Geholfen hat Stevie Schmiedel bei ihrer Arbeit nicht nur ihre Schlagfertigkeit, sondern in gewisser Weise auch ihre Attraktivität. „Sie sehen ja gar nicht aus wie eine Feministin“, wurde ihr oft entgegengehalten. Stevie Schmiedel wusste das zu nutzen, zieht noch heute zu Vorträgen ein schickes Kleid an und schminkt sich. So tritt sie denjenigen, die sie von einer rollenklischeefreien Welt überzeugen möchte, optisch nicht als Feindbild gegenüber – und die Leute hören ihr zu.

Neben ihrer Arbeit bei „Pinkstinks“ hat die Genderforscherin auch einige Bücher geschrieben: 2012 veröffentlichte sie unter dem Titel „Gott ist kein Mann“ Texte zur theologischen Geschlechterforschung. 2014 erschien „Pink stinkt! Es wird Zeit für neue Mädchenbilder“, ein Jahr später „Pink für alle! Der neue feministische Protest gegen Sexismus in Werbung und Spielzeug“. 2021 gab die Autorin das Arbeitsheft „Schule gegen Sexismus“ sowie die Broschüre „Beton ohne Brüste: Tipps für eine diskriminierungsfreie Kommunikation in Industrie, Handel und Handwerk“ heraus.

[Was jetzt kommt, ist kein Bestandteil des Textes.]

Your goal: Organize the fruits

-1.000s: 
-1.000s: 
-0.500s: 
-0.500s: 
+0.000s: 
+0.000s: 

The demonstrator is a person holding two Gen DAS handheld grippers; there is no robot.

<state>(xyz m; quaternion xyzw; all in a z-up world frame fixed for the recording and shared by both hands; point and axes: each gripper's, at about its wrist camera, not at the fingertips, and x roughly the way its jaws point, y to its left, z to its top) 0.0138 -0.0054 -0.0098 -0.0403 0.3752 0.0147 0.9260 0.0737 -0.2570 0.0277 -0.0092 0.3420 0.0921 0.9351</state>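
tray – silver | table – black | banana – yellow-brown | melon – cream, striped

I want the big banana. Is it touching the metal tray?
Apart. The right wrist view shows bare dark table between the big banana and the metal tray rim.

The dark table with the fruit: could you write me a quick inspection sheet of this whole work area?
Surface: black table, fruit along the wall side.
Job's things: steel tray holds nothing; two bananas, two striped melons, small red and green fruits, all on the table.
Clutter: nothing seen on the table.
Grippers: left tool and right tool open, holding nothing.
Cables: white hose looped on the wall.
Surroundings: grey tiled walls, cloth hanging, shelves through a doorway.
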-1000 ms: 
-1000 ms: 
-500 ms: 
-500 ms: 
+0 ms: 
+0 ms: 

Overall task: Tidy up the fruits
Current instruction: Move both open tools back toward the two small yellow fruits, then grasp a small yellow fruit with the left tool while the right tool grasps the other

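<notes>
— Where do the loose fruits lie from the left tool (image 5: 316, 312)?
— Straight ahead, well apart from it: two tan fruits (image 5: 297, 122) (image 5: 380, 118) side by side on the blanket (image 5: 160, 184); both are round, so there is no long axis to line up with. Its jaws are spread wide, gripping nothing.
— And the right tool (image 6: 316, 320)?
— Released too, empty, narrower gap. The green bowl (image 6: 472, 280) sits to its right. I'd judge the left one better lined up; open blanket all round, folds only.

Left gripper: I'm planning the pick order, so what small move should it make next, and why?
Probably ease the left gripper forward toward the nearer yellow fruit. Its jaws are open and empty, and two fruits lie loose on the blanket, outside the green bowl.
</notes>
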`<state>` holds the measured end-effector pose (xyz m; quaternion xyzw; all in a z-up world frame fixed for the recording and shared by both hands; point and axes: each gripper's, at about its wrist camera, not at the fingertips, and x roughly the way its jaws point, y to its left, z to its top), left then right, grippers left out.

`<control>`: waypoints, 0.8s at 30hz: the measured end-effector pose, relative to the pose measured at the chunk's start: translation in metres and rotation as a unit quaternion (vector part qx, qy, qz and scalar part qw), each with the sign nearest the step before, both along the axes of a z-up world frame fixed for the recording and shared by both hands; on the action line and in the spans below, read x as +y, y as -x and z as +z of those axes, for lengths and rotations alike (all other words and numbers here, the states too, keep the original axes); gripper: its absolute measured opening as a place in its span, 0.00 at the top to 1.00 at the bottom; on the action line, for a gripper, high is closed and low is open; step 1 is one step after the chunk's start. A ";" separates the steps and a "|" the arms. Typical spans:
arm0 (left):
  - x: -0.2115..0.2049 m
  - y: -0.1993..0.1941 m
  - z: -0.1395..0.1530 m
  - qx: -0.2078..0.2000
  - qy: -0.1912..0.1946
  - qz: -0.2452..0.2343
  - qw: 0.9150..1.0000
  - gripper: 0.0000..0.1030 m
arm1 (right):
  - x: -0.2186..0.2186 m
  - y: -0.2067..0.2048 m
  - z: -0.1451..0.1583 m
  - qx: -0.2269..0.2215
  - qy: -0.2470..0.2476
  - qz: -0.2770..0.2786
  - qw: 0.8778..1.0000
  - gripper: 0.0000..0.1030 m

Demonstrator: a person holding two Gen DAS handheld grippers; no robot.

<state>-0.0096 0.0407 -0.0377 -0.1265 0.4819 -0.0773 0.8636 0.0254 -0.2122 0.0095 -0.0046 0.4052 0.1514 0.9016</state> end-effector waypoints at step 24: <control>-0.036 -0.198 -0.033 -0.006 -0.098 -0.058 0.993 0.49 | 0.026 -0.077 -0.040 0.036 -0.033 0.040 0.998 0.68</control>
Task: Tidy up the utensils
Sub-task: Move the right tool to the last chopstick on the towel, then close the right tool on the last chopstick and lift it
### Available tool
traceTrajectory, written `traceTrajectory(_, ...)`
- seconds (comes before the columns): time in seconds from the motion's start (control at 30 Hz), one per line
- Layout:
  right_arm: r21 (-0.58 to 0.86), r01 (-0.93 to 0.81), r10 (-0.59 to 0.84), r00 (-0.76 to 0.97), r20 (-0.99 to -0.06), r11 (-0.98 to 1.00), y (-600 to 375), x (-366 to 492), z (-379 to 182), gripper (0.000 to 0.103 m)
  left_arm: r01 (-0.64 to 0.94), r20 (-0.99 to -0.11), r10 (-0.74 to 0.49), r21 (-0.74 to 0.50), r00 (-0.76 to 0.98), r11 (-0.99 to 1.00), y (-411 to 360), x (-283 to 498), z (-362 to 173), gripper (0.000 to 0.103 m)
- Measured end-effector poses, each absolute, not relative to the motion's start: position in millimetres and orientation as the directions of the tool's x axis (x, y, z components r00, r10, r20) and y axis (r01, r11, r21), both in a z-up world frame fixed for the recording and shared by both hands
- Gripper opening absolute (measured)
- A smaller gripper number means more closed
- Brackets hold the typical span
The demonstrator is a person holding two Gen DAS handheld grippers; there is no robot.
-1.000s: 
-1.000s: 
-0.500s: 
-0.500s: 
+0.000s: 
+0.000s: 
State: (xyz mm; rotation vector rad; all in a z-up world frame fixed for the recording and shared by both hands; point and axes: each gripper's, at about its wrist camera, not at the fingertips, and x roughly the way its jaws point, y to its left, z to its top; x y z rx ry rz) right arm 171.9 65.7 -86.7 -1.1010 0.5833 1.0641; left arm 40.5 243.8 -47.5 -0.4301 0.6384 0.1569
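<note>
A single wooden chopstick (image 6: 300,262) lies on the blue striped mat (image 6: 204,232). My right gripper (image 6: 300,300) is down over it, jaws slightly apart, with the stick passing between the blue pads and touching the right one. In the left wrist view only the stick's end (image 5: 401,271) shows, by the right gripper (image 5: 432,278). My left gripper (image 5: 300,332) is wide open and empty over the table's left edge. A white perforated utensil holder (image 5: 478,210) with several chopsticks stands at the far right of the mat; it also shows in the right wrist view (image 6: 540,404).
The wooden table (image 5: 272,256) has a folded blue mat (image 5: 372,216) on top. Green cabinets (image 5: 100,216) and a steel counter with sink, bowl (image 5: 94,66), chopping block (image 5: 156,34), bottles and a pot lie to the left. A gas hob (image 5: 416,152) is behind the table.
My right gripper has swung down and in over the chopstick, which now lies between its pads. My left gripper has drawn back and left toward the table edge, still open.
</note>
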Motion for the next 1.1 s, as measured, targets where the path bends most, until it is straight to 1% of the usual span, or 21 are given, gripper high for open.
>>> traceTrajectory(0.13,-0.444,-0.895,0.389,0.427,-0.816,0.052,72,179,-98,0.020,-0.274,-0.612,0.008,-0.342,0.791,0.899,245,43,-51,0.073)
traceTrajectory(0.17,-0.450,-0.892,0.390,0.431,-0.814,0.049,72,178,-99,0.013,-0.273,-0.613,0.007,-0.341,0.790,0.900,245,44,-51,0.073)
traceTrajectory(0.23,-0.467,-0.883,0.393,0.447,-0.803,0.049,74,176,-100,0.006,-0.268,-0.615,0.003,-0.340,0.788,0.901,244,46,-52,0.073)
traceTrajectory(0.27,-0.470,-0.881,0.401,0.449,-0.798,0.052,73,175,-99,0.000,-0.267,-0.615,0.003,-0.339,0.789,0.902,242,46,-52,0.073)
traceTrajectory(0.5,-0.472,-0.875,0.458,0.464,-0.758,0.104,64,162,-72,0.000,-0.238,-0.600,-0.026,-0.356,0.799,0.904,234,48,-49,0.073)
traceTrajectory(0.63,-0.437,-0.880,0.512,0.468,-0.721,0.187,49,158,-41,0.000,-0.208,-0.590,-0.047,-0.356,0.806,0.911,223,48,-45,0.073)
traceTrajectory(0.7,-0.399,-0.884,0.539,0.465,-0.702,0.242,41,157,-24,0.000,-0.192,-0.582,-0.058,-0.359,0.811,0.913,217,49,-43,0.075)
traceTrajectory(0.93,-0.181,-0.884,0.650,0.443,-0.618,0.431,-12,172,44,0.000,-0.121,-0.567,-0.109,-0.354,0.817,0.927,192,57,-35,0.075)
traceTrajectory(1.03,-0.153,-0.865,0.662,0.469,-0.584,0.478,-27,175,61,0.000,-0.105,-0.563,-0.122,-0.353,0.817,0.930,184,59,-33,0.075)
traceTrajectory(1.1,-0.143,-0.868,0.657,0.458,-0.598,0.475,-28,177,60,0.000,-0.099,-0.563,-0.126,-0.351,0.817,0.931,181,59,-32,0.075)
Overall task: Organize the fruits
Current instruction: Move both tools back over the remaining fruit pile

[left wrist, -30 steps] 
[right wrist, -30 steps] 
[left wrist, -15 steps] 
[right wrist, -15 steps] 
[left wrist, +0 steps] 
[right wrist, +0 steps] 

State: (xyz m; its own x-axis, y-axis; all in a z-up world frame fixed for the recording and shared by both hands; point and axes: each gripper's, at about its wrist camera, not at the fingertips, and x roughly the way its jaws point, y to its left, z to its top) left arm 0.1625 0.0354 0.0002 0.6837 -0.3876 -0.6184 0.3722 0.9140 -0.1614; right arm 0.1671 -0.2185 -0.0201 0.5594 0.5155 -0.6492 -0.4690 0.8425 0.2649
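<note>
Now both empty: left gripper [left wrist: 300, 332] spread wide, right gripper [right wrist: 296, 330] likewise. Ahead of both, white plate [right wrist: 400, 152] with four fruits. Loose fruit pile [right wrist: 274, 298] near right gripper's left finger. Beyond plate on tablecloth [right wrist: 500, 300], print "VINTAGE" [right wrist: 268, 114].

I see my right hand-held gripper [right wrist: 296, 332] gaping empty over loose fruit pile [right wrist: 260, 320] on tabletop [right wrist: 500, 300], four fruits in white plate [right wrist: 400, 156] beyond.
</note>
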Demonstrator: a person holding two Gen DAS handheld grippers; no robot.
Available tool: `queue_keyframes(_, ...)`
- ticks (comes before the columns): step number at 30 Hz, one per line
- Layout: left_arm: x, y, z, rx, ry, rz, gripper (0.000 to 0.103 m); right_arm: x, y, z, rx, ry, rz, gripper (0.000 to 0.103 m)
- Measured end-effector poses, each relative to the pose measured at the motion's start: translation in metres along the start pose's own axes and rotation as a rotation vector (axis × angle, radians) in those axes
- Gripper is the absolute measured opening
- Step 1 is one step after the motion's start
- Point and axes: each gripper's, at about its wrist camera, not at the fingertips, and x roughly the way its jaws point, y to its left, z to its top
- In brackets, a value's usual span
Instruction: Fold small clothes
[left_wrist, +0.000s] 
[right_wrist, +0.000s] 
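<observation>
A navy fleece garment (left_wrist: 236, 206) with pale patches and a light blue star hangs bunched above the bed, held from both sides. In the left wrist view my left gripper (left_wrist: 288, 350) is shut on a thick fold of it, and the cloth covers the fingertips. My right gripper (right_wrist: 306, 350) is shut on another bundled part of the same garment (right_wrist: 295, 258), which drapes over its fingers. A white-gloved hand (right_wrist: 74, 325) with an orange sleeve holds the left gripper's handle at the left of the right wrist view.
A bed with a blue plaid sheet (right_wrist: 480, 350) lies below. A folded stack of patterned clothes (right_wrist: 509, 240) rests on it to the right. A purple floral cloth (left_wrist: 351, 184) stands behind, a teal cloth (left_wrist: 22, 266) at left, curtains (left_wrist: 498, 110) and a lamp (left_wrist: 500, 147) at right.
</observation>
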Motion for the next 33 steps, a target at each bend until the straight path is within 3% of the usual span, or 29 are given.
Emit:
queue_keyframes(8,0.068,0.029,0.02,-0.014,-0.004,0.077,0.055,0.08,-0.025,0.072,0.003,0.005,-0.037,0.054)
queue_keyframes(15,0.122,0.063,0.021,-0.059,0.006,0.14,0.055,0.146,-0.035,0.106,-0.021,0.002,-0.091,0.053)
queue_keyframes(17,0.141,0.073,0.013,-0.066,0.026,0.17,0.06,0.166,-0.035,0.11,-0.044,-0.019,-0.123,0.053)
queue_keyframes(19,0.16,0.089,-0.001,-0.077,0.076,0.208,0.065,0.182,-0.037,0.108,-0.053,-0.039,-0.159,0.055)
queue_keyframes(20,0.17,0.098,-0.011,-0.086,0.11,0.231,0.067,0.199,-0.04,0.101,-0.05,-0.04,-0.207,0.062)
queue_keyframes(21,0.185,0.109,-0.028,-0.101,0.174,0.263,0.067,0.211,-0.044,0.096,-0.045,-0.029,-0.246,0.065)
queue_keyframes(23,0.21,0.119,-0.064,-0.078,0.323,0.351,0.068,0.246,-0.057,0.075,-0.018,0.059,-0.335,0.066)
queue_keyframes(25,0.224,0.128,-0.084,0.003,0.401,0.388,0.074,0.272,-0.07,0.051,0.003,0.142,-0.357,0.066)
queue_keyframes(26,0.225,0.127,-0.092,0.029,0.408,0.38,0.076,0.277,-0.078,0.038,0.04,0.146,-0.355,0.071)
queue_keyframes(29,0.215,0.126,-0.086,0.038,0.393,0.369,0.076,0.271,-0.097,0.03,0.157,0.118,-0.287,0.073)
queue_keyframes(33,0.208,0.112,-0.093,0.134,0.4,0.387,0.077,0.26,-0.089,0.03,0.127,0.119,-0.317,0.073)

Zahlreiche Preise für Stevie Schmiedel und „Pinkstinks“

Für ihr Engagement wurde Stevie Schmiedel mehrfach ausgezeichnet. So wurde sie 2013 zur „Zitronenjette“ gekürt. Mit diesem Preis, der nach einem Hamburger Original benannt ist, zeichneten die Stadt Hamburg, der Landesfrauenrat und die Hamburg Messe Stevie Schmiedels Einsatz für Frauen und Gesellschaft aus. 2017 nahm sie für „Pinkstink“ den Preis der bayerischen SPD „für herausragendes Engagement für Frauen in Politik und Gesellschaft“ sowie den Preis der Stadt Leipzig „für besondere Leistungen zur Förderung der Gleichstellung von Frauen und Männern“ entgegen.

2018 erhielt „Pinkstinks“ unter der Kreativleitung von Stevie Schmiedel den „Smart Hero Award“ von Facebook und der Stiftung Digitale Chancen für das Musikvideo „Not Heidi’s Girl“. 2021 gewann der Verein bei dem von der Stiftung Digitale Chancen und Meta vergebenen „Smart Hero Award“ den ersten Preis in der Kategorie „Gender Equality“ für das Projekt „Schule gegen Sexismus“. 2022 wurde „Pinkstinks“ mit dem „German Design Award“ für die audiovisuelle Kampagne „Fighterella“ ausgezeichnet.

Privatleben unter Verschluss

Über Stevie Schmiedels Privatleben ist nicht viel bekannt. Sie lebt mit ihrem Mann und den beiden Töchtern in Hamburg, mehr gibt die Genderforscherin nicht preis. Aus gutem Grund, denn sie steht auf der „Judas Watch List“, einer antisemitischen Hetzseite mit Steckbriefen und Fotos von Personen, die den Erstellenden zufolge „Verräter an der weißen Rasse“ seien. „In unseren Briefkasten wurde schon mal ‚Fotze‘ eingeritzt, ich hatte Personenschutz“, erzählt Stevie Schmiedel.

Auch wegen des hohen Arbeitspensums gab Stevie Schmiedel den Vorstandsvorsitz im August 2020 ab, Mitte April 2022 auch die Kreativleitung. Nach wie vor hält Stevie Schmiedel Vorträge und arbeitet als Autorin. Ihr neuestes Buch mit dem Titel „Jedem Zauber wohnt ein radikaler Anfang inne – Warum uns ein bisschen Genderwahn guttut“ ist im April dieses Jahres erschienen.